The point is that this is necessary for our spiritual health and safety. Spiritual immaturity is not okay; it is dangerous. Those who are not spiritually mature will be unskillful in the word of righteousness (5:13) and will therefore be unable to “discern both good and evil” (14). They will make unwise and sinful choices. They will be like “children, tossed to and fro, and carried about with every wind of doctrine, by the sleight of men, and cunning craftiness, whereby they lie in wait to deceive” (Eph. 4:14). On the contrary, we need to “come in the unity of the faith, and of the knowledge of the Son of God, unto a perfect man, unto the measure of the stature of the fulness of Christ” (Eph. 4:13).

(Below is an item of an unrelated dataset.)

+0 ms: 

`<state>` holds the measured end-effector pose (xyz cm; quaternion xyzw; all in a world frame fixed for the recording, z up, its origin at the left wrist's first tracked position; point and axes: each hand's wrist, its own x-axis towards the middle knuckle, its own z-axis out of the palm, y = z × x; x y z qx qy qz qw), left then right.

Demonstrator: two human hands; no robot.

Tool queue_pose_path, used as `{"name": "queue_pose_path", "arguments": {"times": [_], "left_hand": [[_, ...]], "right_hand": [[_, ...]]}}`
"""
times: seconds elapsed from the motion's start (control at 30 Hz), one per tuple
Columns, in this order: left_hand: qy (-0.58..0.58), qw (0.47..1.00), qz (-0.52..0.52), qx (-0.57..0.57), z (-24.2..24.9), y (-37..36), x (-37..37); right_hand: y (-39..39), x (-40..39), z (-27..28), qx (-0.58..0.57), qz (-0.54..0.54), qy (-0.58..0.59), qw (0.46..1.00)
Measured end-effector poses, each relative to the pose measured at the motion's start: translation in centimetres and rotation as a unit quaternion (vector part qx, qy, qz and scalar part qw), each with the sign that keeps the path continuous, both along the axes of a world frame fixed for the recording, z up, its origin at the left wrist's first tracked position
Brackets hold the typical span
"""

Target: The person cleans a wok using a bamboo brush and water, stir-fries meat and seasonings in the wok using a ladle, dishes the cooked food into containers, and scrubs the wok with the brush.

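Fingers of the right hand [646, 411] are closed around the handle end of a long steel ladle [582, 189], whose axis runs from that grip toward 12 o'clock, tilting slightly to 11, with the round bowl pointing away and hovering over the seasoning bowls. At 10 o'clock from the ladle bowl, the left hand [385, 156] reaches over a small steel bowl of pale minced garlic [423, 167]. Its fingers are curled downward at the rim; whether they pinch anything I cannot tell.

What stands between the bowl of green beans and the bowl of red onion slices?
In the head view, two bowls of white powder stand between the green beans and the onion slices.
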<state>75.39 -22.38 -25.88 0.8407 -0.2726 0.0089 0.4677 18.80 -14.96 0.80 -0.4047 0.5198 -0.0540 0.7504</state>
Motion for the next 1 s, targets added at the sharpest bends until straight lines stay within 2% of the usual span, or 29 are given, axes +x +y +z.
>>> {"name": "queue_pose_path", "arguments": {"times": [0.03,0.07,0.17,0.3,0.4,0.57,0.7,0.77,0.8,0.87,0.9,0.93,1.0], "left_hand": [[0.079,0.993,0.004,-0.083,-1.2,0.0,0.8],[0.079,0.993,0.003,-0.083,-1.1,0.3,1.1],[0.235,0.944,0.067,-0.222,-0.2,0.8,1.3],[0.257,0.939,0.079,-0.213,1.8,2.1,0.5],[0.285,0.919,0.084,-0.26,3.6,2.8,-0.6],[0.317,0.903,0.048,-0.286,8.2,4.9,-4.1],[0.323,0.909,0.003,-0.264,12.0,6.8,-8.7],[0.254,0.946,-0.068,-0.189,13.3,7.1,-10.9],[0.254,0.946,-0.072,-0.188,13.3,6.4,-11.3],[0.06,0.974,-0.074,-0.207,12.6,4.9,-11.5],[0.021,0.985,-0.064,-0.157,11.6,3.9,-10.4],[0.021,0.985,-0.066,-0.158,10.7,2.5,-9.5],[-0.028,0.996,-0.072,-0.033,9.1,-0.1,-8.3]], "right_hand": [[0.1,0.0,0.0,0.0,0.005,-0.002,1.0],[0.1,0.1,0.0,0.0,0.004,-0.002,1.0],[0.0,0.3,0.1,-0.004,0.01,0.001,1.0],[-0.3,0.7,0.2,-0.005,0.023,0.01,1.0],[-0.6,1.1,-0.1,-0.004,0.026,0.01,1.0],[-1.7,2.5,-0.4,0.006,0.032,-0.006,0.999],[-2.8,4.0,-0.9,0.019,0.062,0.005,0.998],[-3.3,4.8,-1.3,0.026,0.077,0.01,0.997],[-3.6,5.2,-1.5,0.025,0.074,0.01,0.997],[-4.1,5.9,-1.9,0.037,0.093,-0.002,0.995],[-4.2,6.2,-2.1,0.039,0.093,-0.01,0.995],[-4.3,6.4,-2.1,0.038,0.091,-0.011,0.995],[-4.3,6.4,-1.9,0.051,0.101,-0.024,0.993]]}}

This is why the author of Hebrews is pressing this to his readers: “Therefore, leaving the principles of the doctrine of Christ, let us go on unto perfection” (Heb. 6:1). Why? The “therefore” at the beginning of the sentence points us back to 5:11-14, where he is confronting them over their dullness of hearing and their apparent immaturity in the faith, a result, as we saw, of not applying God’s word diligently to their lives. If they don’t go on to perfection (here, “perfection” is a reference, not to sinless perfection, but to spiritual maturity), they will remain immature and exposed to the danger of falling away from the faith.
Immaturity, in other words, is not just the failure to be a better Christian. It is not just a spiritual state that lacks the discipline and courage and joy and holiness of the more mature believer. It is, rather, a state in which we are vulnerable and exposed to sin and Satan, and as a result in danger of falling away from the faith. We know this is the danger in consideration here because this is exactly what the author will go on in the next verses (6:4-8) to warn them about.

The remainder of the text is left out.